Стоило Офиру упомянуть Илану, как лицо Амихая потемнело.
– Меня больше ничего не радует, – вздохнул он и затянулся косяком. – С тех пор как Илана… Меня ничего не радует… Когда-то мне все доставляло удовольствие. Любая мелочь. Принимать душ. Макать листья артишока в майонез. Быстро ехать с открытыми окнами. А теперь я стал в точности таким, как моя мать после смерти отца. Я не живу, а выживаю. Не живу, а существую. Даже эта ассоциация… Она тоже меня ни капли не радует. Но даже если случится что-то хорошее, что на секунду доставит мне удовольствие, я чувствую себя виноватым: мне хорошо, а Иланы больше нет. И больше никакого удовольствия.

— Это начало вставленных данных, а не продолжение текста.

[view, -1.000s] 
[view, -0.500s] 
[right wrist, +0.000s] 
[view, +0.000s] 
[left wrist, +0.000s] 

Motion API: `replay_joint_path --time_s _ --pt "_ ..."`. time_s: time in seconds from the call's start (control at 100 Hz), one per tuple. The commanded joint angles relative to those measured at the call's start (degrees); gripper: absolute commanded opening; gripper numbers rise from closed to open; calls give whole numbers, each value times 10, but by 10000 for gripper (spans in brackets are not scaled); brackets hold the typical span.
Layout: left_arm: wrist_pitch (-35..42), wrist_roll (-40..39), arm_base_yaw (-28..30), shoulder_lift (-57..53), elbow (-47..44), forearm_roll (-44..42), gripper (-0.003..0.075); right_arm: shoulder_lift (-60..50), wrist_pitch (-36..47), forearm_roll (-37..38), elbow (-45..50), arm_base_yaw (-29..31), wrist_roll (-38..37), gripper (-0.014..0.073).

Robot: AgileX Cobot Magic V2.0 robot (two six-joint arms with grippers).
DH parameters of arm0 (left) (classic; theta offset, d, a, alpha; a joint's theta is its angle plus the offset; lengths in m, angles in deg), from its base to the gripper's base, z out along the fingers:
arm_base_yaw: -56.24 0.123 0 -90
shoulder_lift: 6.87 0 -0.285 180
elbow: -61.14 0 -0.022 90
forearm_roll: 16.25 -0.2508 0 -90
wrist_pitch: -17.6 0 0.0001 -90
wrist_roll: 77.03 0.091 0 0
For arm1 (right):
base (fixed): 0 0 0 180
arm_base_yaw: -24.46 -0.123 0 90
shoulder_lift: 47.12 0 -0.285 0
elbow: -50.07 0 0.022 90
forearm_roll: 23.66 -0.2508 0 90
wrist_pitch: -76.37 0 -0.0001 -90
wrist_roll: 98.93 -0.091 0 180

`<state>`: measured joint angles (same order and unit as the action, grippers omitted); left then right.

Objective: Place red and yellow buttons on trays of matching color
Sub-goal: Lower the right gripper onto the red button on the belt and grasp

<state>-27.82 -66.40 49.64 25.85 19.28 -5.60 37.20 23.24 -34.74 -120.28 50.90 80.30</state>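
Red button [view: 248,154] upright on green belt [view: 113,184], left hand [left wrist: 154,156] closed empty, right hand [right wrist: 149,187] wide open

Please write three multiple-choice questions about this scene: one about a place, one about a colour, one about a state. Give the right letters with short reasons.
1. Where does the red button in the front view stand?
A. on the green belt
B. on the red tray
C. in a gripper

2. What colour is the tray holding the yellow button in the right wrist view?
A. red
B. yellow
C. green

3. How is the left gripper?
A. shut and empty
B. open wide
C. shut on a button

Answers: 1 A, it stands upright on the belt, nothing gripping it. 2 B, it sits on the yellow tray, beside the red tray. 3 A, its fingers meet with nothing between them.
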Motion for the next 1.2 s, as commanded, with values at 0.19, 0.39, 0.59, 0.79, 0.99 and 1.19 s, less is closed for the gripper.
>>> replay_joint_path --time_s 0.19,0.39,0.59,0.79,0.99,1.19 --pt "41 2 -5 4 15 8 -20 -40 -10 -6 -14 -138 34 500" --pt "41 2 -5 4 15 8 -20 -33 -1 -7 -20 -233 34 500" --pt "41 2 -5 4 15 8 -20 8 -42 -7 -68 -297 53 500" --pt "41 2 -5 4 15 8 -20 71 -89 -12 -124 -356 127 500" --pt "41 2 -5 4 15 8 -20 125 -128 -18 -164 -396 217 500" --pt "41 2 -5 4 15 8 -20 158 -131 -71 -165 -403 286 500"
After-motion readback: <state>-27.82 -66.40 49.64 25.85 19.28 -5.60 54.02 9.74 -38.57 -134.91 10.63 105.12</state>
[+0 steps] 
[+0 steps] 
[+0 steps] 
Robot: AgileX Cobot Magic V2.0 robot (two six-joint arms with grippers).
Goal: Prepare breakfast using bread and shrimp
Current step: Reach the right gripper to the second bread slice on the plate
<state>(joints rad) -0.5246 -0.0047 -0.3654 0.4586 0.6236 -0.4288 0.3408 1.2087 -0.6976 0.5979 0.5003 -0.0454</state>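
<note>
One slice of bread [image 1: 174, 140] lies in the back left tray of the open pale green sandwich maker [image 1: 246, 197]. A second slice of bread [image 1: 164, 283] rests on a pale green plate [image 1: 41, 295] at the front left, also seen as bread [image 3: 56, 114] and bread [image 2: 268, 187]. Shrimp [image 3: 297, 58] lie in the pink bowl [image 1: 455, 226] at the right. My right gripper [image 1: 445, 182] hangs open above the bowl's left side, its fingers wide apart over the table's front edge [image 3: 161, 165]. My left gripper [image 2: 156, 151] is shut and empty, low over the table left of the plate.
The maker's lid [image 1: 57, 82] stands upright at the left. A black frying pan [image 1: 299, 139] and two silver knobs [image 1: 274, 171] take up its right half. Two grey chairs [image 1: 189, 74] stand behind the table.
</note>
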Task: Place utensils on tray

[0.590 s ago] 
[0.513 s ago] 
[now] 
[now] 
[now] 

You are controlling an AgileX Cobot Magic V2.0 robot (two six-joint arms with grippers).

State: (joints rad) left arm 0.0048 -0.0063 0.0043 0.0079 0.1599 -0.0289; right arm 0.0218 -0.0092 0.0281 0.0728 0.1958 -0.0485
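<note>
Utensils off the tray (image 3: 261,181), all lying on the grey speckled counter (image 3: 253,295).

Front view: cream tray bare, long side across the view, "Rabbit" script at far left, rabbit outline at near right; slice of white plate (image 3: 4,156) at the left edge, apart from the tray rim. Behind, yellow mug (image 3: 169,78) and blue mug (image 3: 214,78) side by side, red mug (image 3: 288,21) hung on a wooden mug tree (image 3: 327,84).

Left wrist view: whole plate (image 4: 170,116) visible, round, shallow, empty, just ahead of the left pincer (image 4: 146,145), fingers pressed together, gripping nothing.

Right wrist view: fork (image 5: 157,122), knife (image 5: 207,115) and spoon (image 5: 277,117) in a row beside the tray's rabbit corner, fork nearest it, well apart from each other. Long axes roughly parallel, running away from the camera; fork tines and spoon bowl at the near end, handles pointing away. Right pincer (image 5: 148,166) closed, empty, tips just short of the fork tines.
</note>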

Я слушал Амихая и Офира, но не испытывал к ним никакого сочувствия. Наоборот. Они меня разозлили. На что они жалуются? У них хотя бы была любовь. В их жизни произошло хоть что-то стоящее. А я? В моей жизни было одно стоящее событие – встреча с Яарой. Но Черчилль отнял у меня Яару. А теперь пришел ко мне просить убежище. И я дал ему убежище.
Мы продолжали передавать косяк по кругу. Нам уже было ясно, что это отрава, но остановиться мы не могли. Какой-то высокопоставленный чиновник из Футбольной ассоциации объяснял журналисту: тот факт, что команда не попала в чемпионат, нельзя считать провалом, а если и можно, то лично он не несет за это никакой ответственности.

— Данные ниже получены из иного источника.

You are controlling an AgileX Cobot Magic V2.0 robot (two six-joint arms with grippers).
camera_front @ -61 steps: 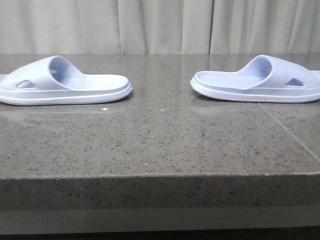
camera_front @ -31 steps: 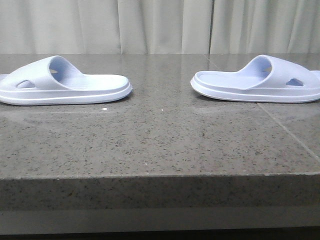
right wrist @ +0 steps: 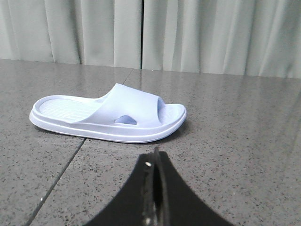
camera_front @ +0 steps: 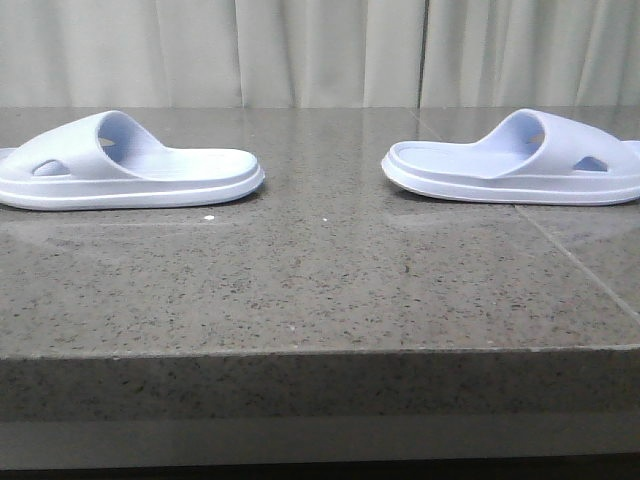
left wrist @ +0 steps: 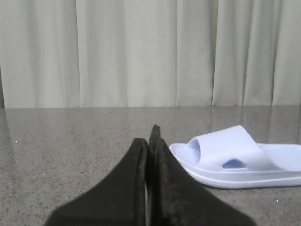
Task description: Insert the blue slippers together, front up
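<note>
Two pale lavender-blue moulded slippers lay sole-down and well apart on the speckled grey stone table (camera_front: 320, 290) — the left slipper (camera_front: 125, 165) and the right slipper (camera_front: 520, 160), heels facing each other. Each had a thick sole, a ribbed footbed and a wide strap with a side cut-out. Pleated pale curtains (camera_front: 320, 50) hung behind. Only the wrist views showed the effectors: the left gripper (left wrist: 151, 141) and the right gripper (right wrist: 155, 157) — both black, fingers pressed together, holding nothing, each apart from the slipper before it.
</note>
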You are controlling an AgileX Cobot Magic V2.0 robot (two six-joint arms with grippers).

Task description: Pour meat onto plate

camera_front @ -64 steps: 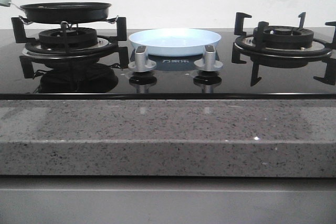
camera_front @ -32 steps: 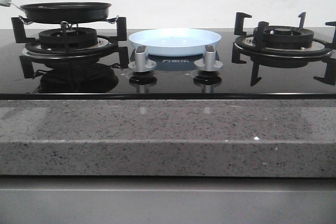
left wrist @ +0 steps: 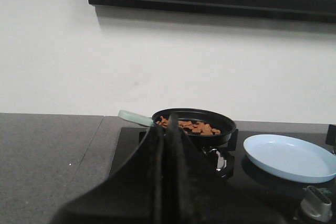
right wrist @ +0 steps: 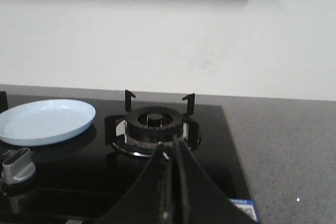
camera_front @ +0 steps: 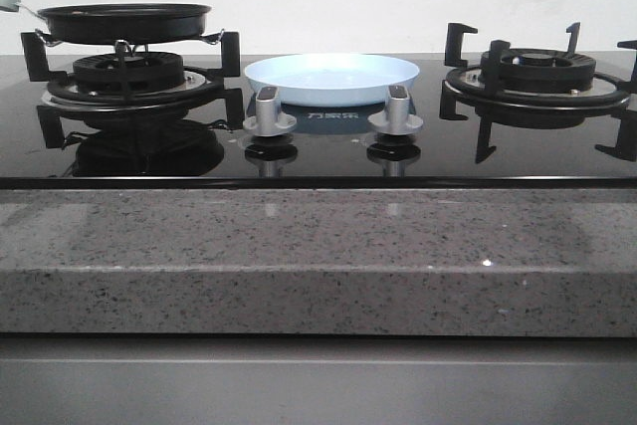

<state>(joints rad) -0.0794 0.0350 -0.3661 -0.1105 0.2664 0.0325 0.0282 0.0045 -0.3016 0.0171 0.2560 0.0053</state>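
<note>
The meat point(left wrist: 190, 126) is a heap of small orange-brown pieces in a black frying pan point(left wrist: 195, 127) with a pale green handle point(left wrist: 134, 117). The pan point(camera_front: 124, 21) stands on the left burner in the front view. The pale blue plate point(camera_front: 331, 79) lies on the hob's middle, behind two knobs; it also shows in the left wrist view point(left wrist: 290, 158) and the right wrist view point(right wrist: 46, 121). My left gripper point(left wrist: 167, 124) is shut and empty, short of the pan. My right gripper point(right wrist: 169, 145) is shut and empty, before the right burner point(right wrist: 154, 125). Neither gripper shows in the front view.
Two silver knobs point(camera_front: 269, 111) point(camera_front: 395, 110) stand in front of the plate. The right burner's black grate point(camera_front: 537, 77) has raised prongs. A grey speckled counter edge point(camera_front: 318, 256) runs along the front. A white wall stands behind the hob.
</note>
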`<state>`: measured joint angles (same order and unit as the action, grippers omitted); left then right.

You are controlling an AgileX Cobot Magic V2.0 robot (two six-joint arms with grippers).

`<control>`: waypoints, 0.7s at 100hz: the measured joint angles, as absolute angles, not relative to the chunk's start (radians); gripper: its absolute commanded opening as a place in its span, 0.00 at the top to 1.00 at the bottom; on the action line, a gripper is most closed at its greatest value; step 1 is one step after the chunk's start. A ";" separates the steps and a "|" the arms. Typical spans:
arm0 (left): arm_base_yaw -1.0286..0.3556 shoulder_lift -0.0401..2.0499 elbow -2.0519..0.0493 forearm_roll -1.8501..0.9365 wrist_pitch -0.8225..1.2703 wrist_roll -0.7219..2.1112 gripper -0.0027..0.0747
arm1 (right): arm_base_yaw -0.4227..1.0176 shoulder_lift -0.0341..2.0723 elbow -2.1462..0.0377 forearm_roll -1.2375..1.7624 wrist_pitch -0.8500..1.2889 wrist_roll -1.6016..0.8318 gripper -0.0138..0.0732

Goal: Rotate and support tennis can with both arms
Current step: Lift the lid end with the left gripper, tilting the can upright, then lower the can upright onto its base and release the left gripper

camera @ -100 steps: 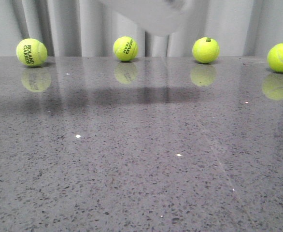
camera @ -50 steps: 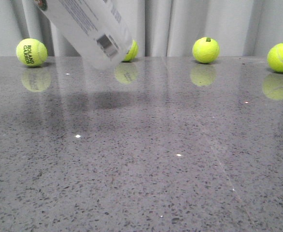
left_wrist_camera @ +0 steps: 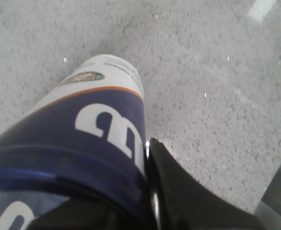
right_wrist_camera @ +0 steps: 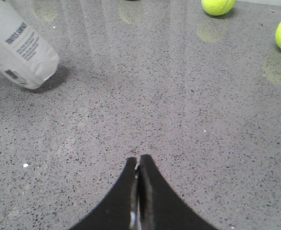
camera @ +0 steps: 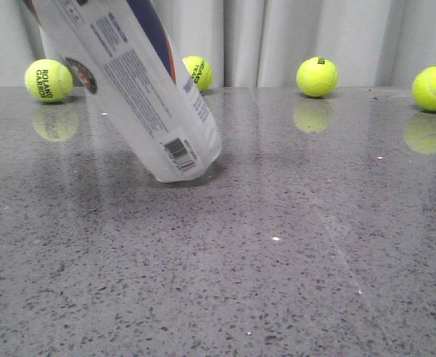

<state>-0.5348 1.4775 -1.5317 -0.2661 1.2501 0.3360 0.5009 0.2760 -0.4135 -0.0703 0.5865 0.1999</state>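
My left end effector (left_wrist_camera: 147,211) grips the tennis can (camera: 132,89) at its navy end; only one finger (left_wrist_camera: 179,196) shows, pressed against the band. The can leans steeply, its ribbed base on or just above the worktop (camera: 292,253), in front of the tennis balls (camera: 317,76). I judge the rotation well along but unfinished. My right end effector (right_wrist_camera: 138,165) hangs closed and empty, well apart, so its support isn't given yet.
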 measured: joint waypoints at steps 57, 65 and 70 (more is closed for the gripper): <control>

– Вот козел! – прошипел Офир.
– Отстой! – выдавил Амихай.
«Мы просто жалкая кучка лузеров!» – думал я, разглядывая троих мужчин, сидящих в моей гостиной. Внезапно я проникся к ним презрением. Взять Офира. Вся его духовность заканчивается там, где проведена демаркационная «зеленая линия». Он вечно твердит о любви к ближнему, но поедом ест жену, которая ходит на блокпосты. А Амихай? Притворяется, что не получает удовольствия от своей ассоциации. Получает, да еще какое! И от ассоциации, и от внимания к своей персоне. Он как записка, долгое время пролежавшая сложенной и вдруг развернутая – читайте все! Но он ни за что в этом не признается. С какой стати? Тогда ему придется признать, что все это началось со смерти Иланы, когда у него отпала необходимость тратить все свои силы на то, чтобы ее развеселить. А Черчилль? Зачем он наблевал у меня в квартире? Да еще на ковер? Он что, ребенок? И почему я должен убирать его блевотину? Да пошел он на хрен. Пусть сам убирает.
В итоге блевотину Черчилля вытер Офир. И, как раненого солдата, потащил его в душ. Умыл ему лицо холодной водой. Уложил его в постель, чтобы очухался. В мою постель.
«Это я во всем виноват», – извинялся в дверях Офир, а я сказал: «Брось, во всем виноват Шахар Коэн». Но Офир уперся и заявил, что завтра же поедет в Яффу и выяснит, что за дрянь ему там подсунули. «Если это что-то опасное, дам вам знать», – пообещал он, и я подумал, какой он молодец, что взял на себя ответственность, и, наверное, зря я так плохо о нем думал. Амихай тоже сказал, что завтра заскочит проведать Черчилля и принесет ему что-нибудь из одежды – размер у них почти одинаковый.